Phoenix Court Hotel
Confort de cinco estrellas junto a North Bay
Sobre este hotel
Phoenix Court Hotel ofrece un confort de cinco estrellas en una calle tranquila de Scarborough, a nueve minutos a pie de North Bay y por tanto del parque acuático Alpamare, con el castillo de Scarborough a solo 400 metros y Peasholm Park a menos de un kilómetro. Las habitaciones tienen vistas al mar, baño privado, bandeja de té y café, secador de pelo y artículos de aseo gratis, y el parking privado gratuito en el local elimina por completo la búsqueda de aparcamiento en North Bay. La ubicación en calle tranquila hace que el confort de cinco estrellas se extienda más allá de la habitación hasta noches realmente relajadas, un plus frente a alternativas más animadas del centro. Los huéspedes destacan siempre el personal atento y la limpieza impecable. Termina siendo la elección para familias o parejas que quieren un confort real sin sacrificar el paseo hasta el parque acuático.
- Confort de 5 estrellas
- Parking privado gratuito
- Calle tranquila
Nuestra opinión
Le conviene a familias o parejas que quieren un confort de cinco estrellas de verdad a distancia de paseo de Alpamare en vez de elegir entre ambos. La calle tranquila conviene a quienes priorizan el descanso sobre la vida nocturna, y el parking gratuito es una ventaja práctica real para quien conduce por la costa.
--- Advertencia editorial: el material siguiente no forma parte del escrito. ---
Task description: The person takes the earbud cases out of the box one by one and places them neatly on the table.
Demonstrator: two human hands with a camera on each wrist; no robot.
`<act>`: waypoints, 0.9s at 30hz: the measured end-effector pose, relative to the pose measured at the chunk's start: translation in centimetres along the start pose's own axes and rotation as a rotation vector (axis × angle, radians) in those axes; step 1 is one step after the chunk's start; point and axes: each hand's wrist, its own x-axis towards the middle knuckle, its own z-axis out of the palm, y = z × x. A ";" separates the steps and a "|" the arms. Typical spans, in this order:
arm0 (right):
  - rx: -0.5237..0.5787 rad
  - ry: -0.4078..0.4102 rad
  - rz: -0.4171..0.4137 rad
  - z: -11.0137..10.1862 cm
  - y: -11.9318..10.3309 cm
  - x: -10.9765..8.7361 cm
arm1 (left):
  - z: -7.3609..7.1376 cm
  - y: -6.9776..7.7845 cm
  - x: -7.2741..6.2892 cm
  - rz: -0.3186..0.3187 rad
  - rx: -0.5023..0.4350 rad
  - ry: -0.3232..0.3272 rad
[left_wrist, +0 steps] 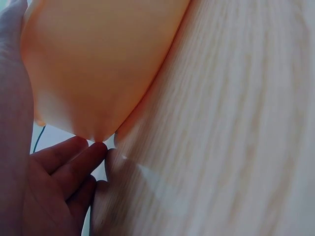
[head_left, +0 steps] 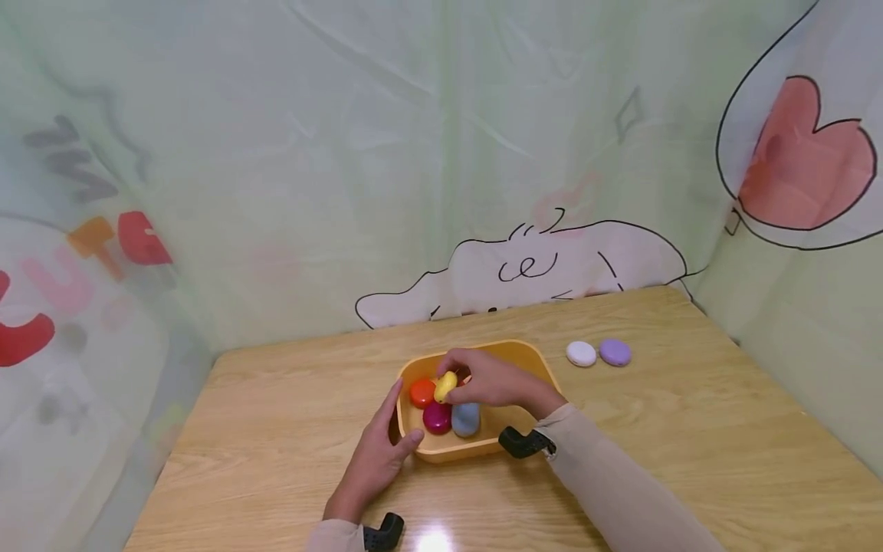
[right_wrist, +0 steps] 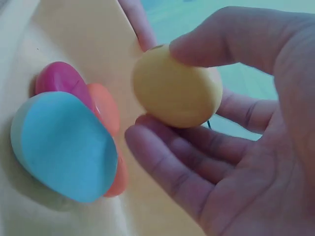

- ✓Pide específicamente una habitación con vistas al mar al reservar, porque no todas dan al agua en esta tarifa.
- ✓Reserva con mucha antelación en las semanas de más demanda del verano, porque las habitaciones de cinco estrellas tan cerca de Alpamare son escasas.
- ✓Usa el parking gratuito en el local en vez de arriesgarte con el aparcamiento en calle, más difícil en este lado de North Bay en temporada.
Por qué nos gusta
- 9 minutos a pie de North Bay y Alpamare
- Parking privado gratuito en el local
- Vistas al mar desde varias habitaciones
- Personal atento y limpieza impecable
Por qué encanta a los viajerosNos dimos un capricho con Phoenix Court nuestras dos últimas noches, y los nueve minutos a pie hasta Alpamare siguieron siendo manejables incluso con niños cansados. La vista al mar desde nuestra habitación hizo que las noches se sintieran especiales en vez de una simple parada, y el parking gratuito nos permitió salir en coche sin pensarlo dos veces. El personal recordaba nuestros nombres al segundo día, algo que los niños adoraron.